Non si fa attendere la precisazione della Croce rossa italiana: "Non spegne il Faro", ma per l'area sede del circolo sportivo del quartiere di Monteverde a Roma impegnato da anni in progetti sociali legati al calcio, "vanno ripristinate le condizioni di legalità, anche a garanzia e tutela delle persone più fragili".

"Ci spiace constatare che da parte dell’Associazione sportiva Cccp 1987 sia in atto una campagna di comunicazione fuorviante nei confronti della Croce Rossa Italiana. Partendo da questo, vanno fatte alcune precisazioni, nell’interesse di tutti e soprattutto di coloro che sono chiamati a dare una informazione corretta su quanto sta accadendo", si legge nella nota, in cui si ricorda che la Cri ha "recuperato l’immobile dell’ex Faro nel 2020, a seguito della chiusura della Fondazione Il Faro di Susanna Agnelli, avvenuta per volontà della Fondazione stessa. Al momento del recupero dell’immobile da parte della Cri - si spiega - sono emerse diverse criticità. Stando a quanto documentato dall’associazione sportiva Cccp 1978, la Fondazione Il Faro avrebbe stipulato con la stessa un contratto di locazione dei campi di calcio a 5, pur non essendo nelle condizioni di poterlo disporre, in quanto non proprietaria della struttura ed essendo la Croce Rossa Italiana, da sempre l’unica realtà giuridica titolata all’eventuale affidamento, per il quale si sarebbe dovuto predisporre un apposito bando aperto ovviamente a tutte le realtà sportive interessate".

"A livello strutturale, l’area dove sono stati realizzati i campi sportivi era accatastata come orto urbano, dunque le due strutture sportive risultano attualmente in uno stato di non regolarità; le utenze sono annesse a quelle della Cri e, inoltre, nel muro di cinta è stata realizzata un’apertura, anch’essa attualmente non accatastata.
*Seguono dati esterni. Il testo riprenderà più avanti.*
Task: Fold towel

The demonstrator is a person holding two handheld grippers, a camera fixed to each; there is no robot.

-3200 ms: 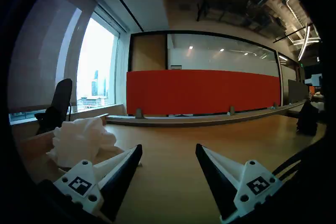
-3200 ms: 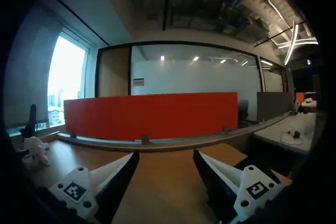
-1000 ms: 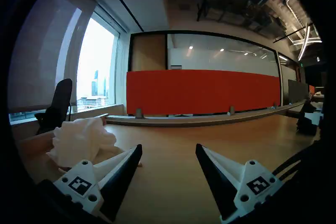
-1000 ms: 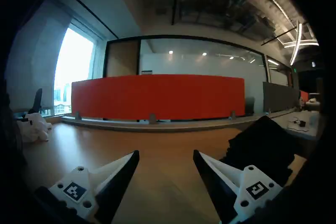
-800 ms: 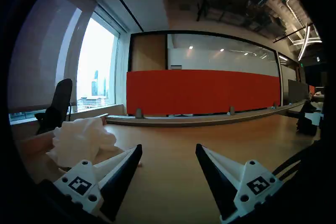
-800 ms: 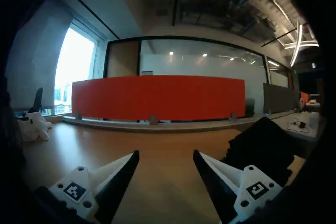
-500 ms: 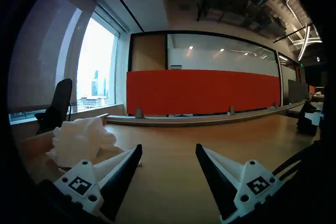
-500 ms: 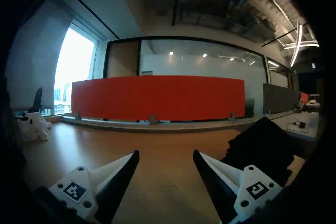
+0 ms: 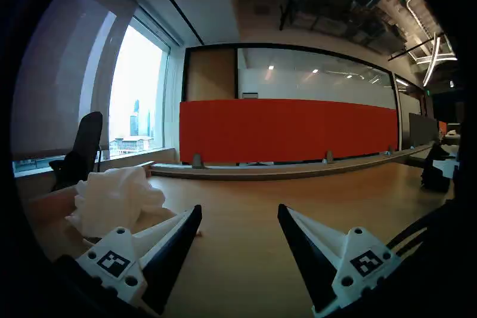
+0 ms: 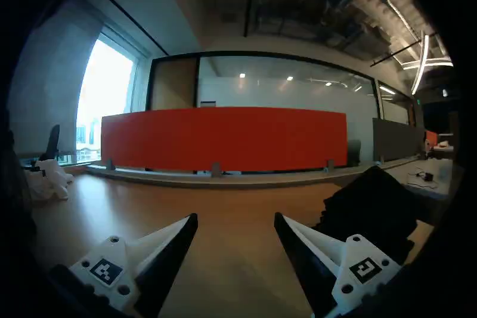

Va altresì indicato - chiarisce la Croce rossa italiana - che, una volta rientrata in possesso dell’immobile, nel ripristino amministrativo della sede di via Ramazzini, la Cri ha provveduto ad esporre tali criticità all’associazione sportiva Cccp 1987; le mediazioni avviate - con grande disponibilità della Croce Rossa Italiana che a novembre scorso aveva raggiunto un accordo con l’associazione sportiva che lo ha poi rimesso in discussione all'ultimo - non hanno portato alla soluzione delle problematiche, motivo per cui si è deciso di avviare un'azione giudiziale a per la quale è attesa la decisione del Tribunale di Roma il prossimo 22 giugno".

"Pur riconoscendo le nobili finalità delle attività di sensibilizzazione nei confronti delle disabilità svolte dalla società sportiva, Croce Rossa Italiana, fin da quando è tornata in possesso dell’immobile, ha voluto ristabilire la legalità della struttura e delle aree ad essa adiacenti, garantendo la sicurezza di tutte le persone che la frequentano, cosa che, per le problematiche sopra evidenziate, al momento non è garantita - sottolinea la nota - Una volta rientrata ufficialmente in possesso della struttura e ripristinata la situazione di legalità, la Cri è disponibile a valutare una collaborazione con l’associazione sportiva Cccp 1987, finalizzata al proseguimento delle attività a favore delle persone più fragili ma anche a poter consentire all’utenza di Croce Rossa una piena fruizione del medesimo spazio sportivo, con conseguente eliminazione di ogni attività di carattere “commerciale”.

La Croce rossa, si legge ancora nella precisazione, "non ha mai interrotto i servizi a disposizione della società sportiva. La società Cccp 1987, per l’attività sportiva ordinaria, ha dunque potuto usufruire senza alcuna sospensione della struttura, ospitando al suo interno tesserati e sportivi di ogni età nonché organizzando tutte le iniziative collegate. Ha potuto altresì svolgere le attività di sensibilizzazione avviate a corredo dell’attività sportiva ordinaria che, comunque, è stata preponderante rispetto a quella avente una finalità sociale. Va inoltre evidenziato che delle centinaia di ragazzi tesserati dall’associazione solamente poche unità hanno fragilità e che negli ultimi 10 anni il Cccp 1978 non ha mai svolto, diversamente da quanto dichiarato, alcun servizio per il Cem (Centro educazione motoria)".

"Siamo in attesa della decisione del Tribunale di Roma - conclude la Cri - con la certezza che proprio a tutela delle persone più fragili il metodo del rispetto della legalità sia il presupposto fondamentale per ogni azione".